Las dos categorías de alienados ofrecen una penosa imagen de una ciudad que busca atraer turistas y de la magnitud de la desatención del Estado.
Con frecuencia, andan desnudos, orinan o defecan al aire libre, no importa el lugar, y caminan por calles o avenidas transitadas, expuestos a que un vehículo los atropelle o mate.
Aunque existe un protocolo para atender la salud mental, no siempre se dispone de centros suficientes para albergarlos y darles atenciones psiquiátricas.
Y tampoco hay espacios para mitigar los penosos estados de abandono de niños, adolescentes y adultos que buscan sobrevivir en las calles exhibiendo los grados de su pobreza crónica y abandono.
El fenómeno no es exclusivo de la capital. En Baní, según reportes, también abundan.
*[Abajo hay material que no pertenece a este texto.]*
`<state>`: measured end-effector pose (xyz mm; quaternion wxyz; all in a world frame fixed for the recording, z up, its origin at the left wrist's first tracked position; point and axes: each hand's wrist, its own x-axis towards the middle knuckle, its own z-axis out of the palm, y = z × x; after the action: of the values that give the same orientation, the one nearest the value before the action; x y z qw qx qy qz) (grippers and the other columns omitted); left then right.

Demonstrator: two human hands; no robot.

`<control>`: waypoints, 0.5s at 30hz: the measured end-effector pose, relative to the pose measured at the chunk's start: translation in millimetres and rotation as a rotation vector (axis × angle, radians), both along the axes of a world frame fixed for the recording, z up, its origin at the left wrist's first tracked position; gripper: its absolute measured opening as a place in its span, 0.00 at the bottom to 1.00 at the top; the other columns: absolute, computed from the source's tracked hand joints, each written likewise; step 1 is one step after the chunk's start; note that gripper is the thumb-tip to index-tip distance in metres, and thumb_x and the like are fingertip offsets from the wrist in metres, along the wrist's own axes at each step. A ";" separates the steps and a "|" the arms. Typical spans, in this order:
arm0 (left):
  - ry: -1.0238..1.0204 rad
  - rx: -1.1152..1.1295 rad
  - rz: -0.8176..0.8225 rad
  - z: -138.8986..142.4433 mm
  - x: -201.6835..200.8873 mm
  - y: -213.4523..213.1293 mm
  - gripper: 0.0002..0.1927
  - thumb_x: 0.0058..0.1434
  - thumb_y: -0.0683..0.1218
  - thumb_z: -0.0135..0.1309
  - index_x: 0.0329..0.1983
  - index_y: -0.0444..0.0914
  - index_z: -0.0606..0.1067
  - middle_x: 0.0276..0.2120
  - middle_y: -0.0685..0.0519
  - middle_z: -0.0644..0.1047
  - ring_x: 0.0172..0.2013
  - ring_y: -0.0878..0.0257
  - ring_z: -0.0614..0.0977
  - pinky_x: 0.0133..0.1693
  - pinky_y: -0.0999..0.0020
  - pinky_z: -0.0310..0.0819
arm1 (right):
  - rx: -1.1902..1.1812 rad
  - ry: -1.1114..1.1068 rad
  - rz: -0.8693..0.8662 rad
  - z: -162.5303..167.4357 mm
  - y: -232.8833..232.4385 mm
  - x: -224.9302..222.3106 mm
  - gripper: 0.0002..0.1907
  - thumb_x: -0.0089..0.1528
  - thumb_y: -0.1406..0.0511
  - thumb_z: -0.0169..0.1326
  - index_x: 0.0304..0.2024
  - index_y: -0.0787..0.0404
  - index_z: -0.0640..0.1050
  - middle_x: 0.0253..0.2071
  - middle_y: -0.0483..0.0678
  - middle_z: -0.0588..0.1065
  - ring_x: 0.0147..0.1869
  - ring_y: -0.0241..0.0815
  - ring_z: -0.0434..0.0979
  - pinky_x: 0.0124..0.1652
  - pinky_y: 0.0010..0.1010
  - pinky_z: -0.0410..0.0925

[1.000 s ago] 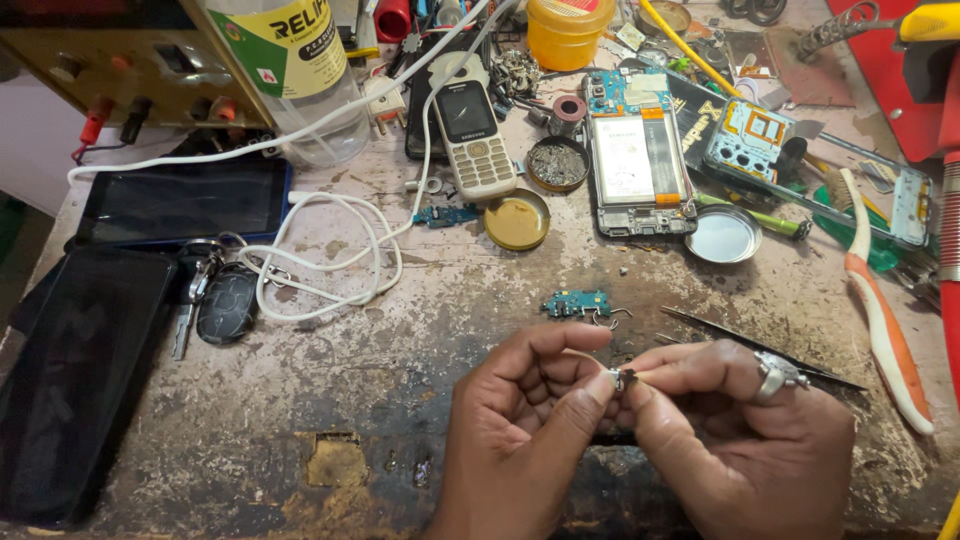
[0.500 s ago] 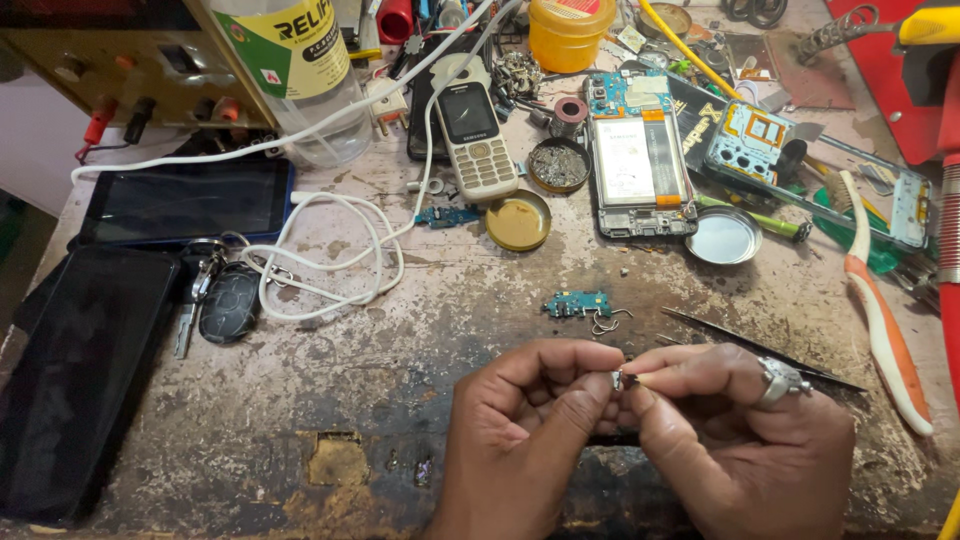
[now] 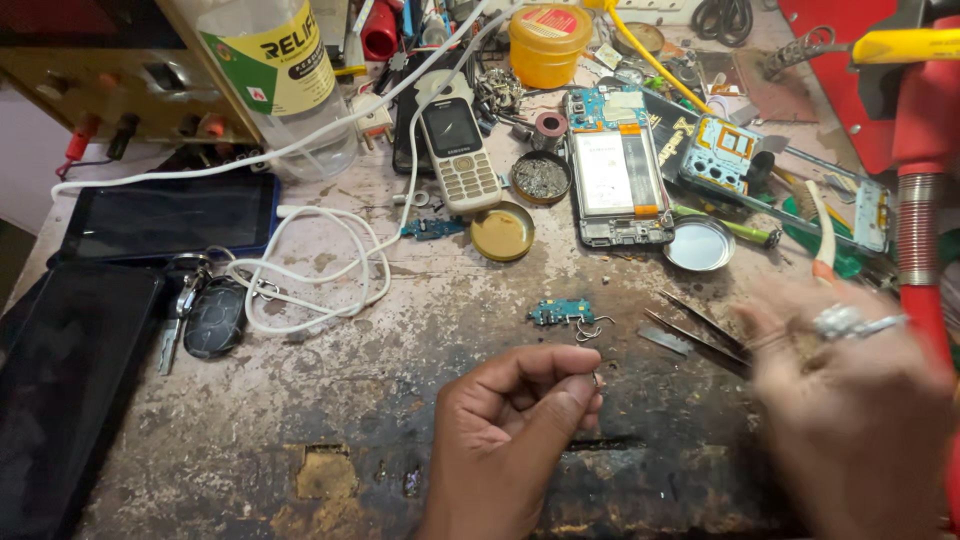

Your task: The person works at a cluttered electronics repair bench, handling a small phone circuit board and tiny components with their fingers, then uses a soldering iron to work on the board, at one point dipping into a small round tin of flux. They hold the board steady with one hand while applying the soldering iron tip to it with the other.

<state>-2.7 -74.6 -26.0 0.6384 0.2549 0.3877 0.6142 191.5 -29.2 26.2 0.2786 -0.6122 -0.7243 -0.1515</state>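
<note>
My left hand (image 3: 515, 420) is low in the middle of the worn bench, thumb and forefinger pinched on a tiny metal part (image 3: 597, 379). My right hand (image 3: 850, 400), blurred and wearing a ring, is at the right with fingers spread, close to a pair of tweezers (image 3: 700, 335) lying on the bench; whether it touches them I cannot tell. A small green circuit board (image 3: 562, 312) with a bent wire lies just beyond my left hand.
An opened smartphone (image 3: 615, 175), a keypad phone (image 3: 458, 150), two round tins (image 3: 502, 230), a white cable (image 3: 320, 270), a key fob (image 3: 213, 318), dark tablets (image 3: 165, 212) at left, a plastic bottle (image 3: 285, 80) and a red tool stand (image 3: 915, 220) at right crowd the bench.
My right hand has let go of the tiny part and pulled away to the right, toward the tweezers. My left hand still pinches the part in about the same place.
</note>
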 end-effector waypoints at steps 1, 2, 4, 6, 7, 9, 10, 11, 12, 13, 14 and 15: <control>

No solo los nativos, sino “importados” de otros pueblos vecinos que, con sus actos, atemorizan e intranquilizan a la población.
El Estado debe tomar ya alguna medida relevante y excepcional para afrontar esta realidad actual.
Tiene que hacer valer todos sus mecanismos de acción social y humanitaria para asistir a estos enfermos y desheredados de la suerte.
Al deambular a todas horas y por todos los lugares, proyectan la imagen de una ciudad pasarela de gentes que se mueven sin rumbo y sin esperanzas, víctimas de la demencia o de la miseria.